Et après un bref conciliabule, les distribuèrent aux enfants : Eun, deusse tré. Les parents savaient quels étaient les enfants sages ou turbulents et purent enfin faire justice et donner aux plus méritants les jeux plus intèressants : Eun, deusse, tré. Toute la nuit, ils allèrent de maisons en maisons. Eun, deusse tré. Ils essayèrent de passer par les larmiers mais ils se révélèrent par trop étroits. Ils se résignèrent à réveiller les parents endremis (endormis). Et malheureusement certains enfants le furent aussi, qui beuillèrent (guignèrent) ce que faisaient leurs aieux. Ils déposérent les jouets. Il fallait plus que la pelle à chnis (ramasse poussière) pour déblayer les chemins, tant si qu’il (tellement) y en avait.

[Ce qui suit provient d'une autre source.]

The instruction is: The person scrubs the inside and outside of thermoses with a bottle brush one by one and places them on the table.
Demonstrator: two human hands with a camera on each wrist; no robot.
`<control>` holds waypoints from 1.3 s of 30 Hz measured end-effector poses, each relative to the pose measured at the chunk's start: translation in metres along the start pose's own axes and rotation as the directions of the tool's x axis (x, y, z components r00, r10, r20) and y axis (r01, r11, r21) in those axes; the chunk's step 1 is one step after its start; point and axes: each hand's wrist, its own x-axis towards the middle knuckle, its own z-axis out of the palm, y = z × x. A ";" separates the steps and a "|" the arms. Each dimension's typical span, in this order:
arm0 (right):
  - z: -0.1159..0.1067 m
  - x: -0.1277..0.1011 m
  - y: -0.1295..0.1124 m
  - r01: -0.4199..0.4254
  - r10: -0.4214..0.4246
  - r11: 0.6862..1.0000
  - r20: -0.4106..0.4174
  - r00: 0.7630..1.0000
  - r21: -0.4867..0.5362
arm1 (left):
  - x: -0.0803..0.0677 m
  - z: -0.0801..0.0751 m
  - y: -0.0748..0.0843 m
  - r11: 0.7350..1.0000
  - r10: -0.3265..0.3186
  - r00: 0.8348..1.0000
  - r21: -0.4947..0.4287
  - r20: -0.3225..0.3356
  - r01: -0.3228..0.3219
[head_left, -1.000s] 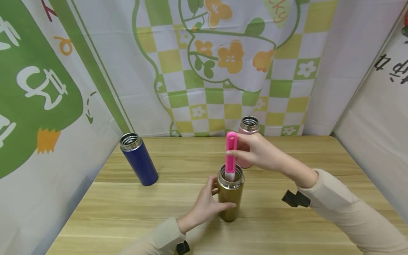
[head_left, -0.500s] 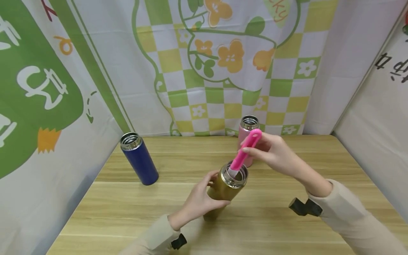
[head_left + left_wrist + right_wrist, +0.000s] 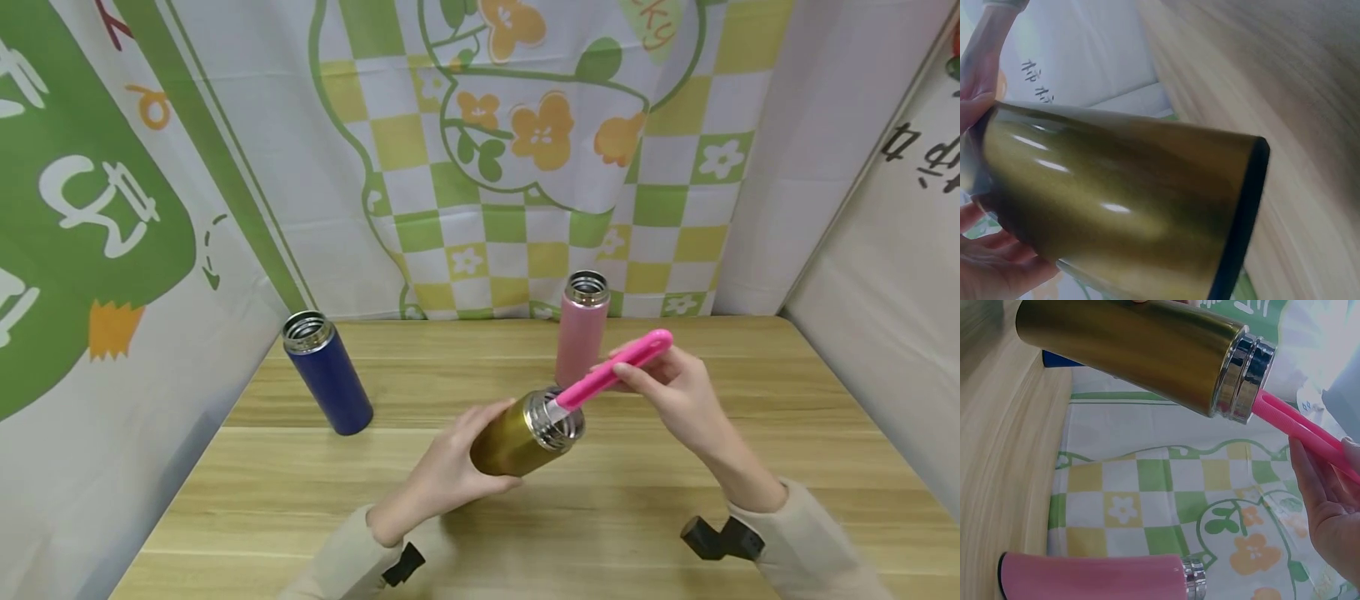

Le matin les vit tous fatigués au cani (bistrot) à boire de quoi se revigorer : Eun, deusse, tré. Harassés par cette nuit, ils n’arrètaient pas de psalmodier en disant « Eun, deusse, tré. Quelle industrie, mais quelle industrie ! »
En souvenir de ce jour, une rue, la rue qui a vu choir les cadeaux, a pris le nom de ‘’rue de l’industrie.’’
Les enfants qui avaient vu les adultes à l’oeuvre colportent maintenant que la Tante Arie n’existe pas. Mais alors qui ? Oui, qui les amène ces jouets ? Qui ? Surement pas les parents ; ils sont bien trop avares pour ça.